The findings, published in a paper in the Proceedings of the National Academy of Sciences (PNAS), suggest that early medieval elites, or those of higher social status, were initially made up of multiple families with distinct genetic ancestries. But over time, they evolved into a single extended lineage spanning at least five generations. Importantly, the study suggests that these families also intermarried and became integrated with genetically diverse newcomers from a variety of social and cultural backgrounds. 

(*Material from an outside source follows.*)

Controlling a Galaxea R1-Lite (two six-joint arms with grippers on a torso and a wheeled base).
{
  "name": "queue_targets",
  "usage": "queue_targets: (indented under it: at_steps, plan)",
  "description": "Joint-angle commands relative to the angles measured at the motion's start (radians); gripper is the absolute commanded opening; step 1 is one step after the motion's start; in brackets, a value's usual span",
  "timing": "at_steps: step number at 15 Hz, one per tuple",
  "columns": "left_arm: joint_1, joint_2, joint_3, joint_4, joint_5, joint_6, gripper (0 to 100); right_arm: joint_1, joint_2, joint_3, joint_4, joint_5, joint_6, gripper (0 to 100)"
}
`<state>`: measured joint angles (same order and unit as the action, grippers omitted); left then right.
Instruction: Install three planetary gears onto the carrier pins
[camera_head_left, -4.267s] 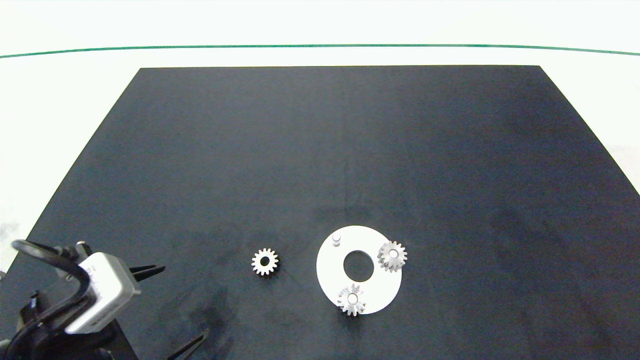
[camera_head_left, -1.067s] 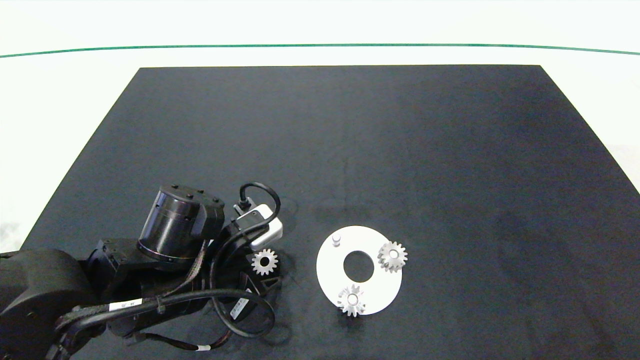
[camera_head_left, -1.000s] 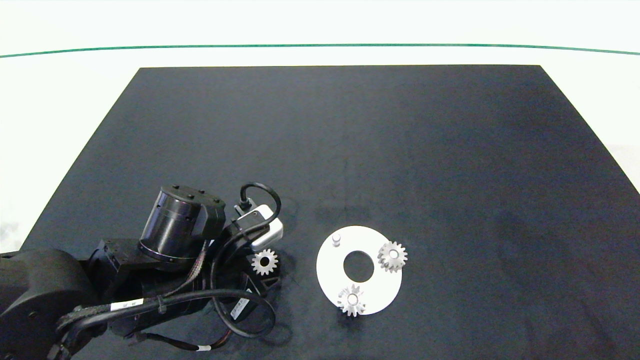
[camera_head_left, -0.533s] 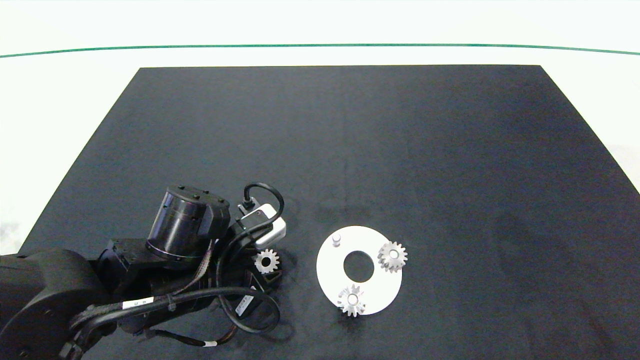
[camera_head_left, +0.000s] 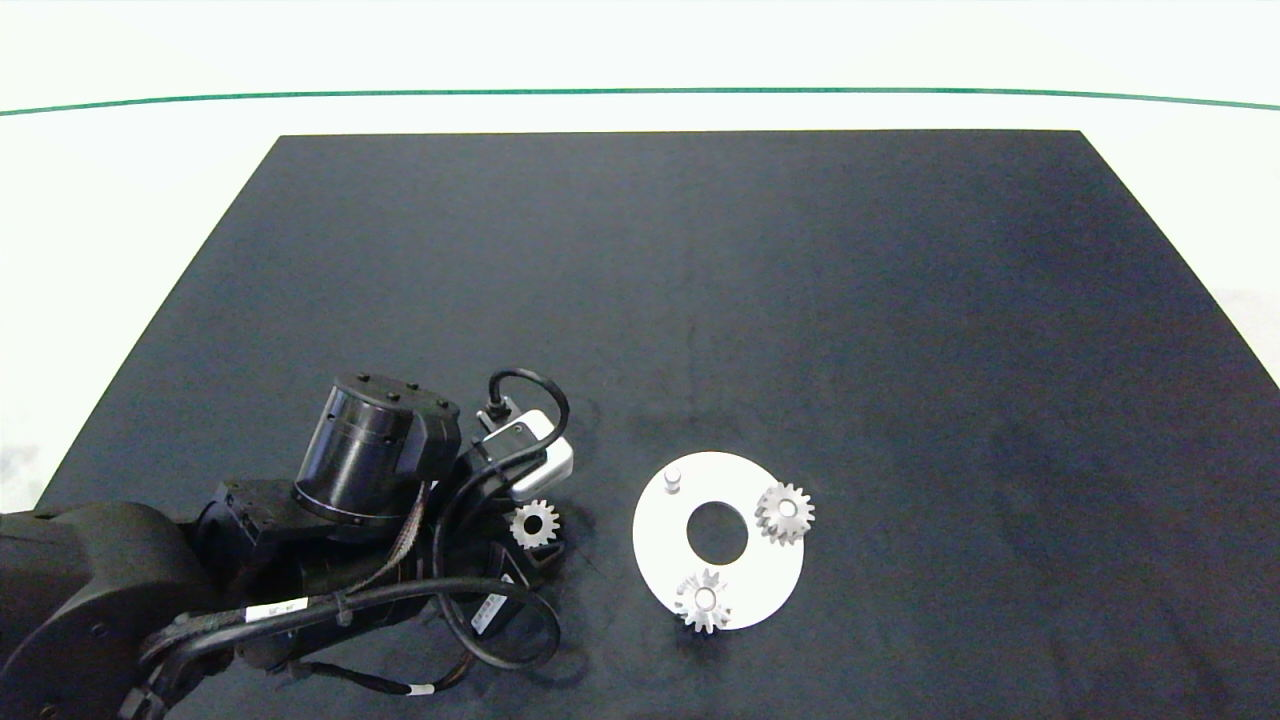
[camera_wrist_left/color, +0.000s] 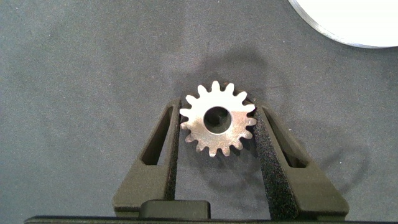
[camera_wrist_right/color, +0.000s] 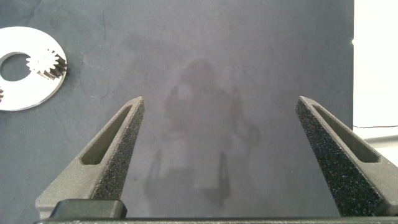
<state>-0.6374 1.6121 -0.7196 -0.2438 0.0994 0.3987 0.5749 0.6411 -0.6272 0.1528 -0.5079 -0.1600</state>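
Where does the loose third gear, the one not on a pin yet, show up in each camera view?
Head view: the loose gear is left of the white disc, at the left tool.
Left wrist view: the gear is mid-picture, clamped between the tool's fingers.
Right wrist view: not in it.
Shared landmark: the white disc, whose edge shows in the left wrist view; it also shows in the right wrist view.

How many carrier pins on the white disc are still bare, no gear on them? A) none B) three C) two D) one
D: in the head view the white disc carries two seated gears, and only one bare pin stands free; the third gear sits between the left gripper fingers off the disc.
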Motion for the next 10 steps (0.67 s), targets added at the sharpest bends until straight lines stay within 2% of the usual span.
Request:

These conclusions were drawn with particular reference to a community that used a cemetery in Collegno, Italy, as a burial site during the sixth to eighth centuries C.E. The research team combined paleogenomic, archaeological, and isotopic data from the cemetery to analyze this community. The genomes of 28 individuals from the cemetery were sequenced and analyzed, and the study also incorporated data from 24 previously published genomes. Researchers not only studied individuals’ social mobility but also their burial patterns and diet.   

“In 2018, our team published a paper that demonstrated genomic and cultural similarities between Collegno and Szólád, a village in modern Hungary that showed a significant correspondence between individuals with a northern European ancestry in both,” stated Geary.  “Our new study follows the transformation of the Italian community over a century, and shows how new groups moved into and merged with the existing inhabitants.”

The findings indicate that while a majority of individuals from the Collegno community came from northern Europe, the community later incorporated individuals from other origins and genetic backgrounds into it, including surrounding locals.

Despite this genetic diversity among the Collegno group, Geary and his colleagues believe that individuals whose lineage stemmed from the elite families who initially established the population went on to hold a higher ranking in society. These conclusions were based on the richer diets that these individuals enjoyed and the heavily detailed—and likely more expensively made—items they were buried with, such as weapons and elaborate belts.

For the co-PI of the project, Associate Professor Krishna Veeramah of Stony Brook University, as well as lead authors Yijie Tian of Stony Brook, István Koncz of Eötvös Loránd University, and Sarah Defant of the Free University of Berlin, this research demonstrates the value of collaboration between scientists and humanists to understand the past.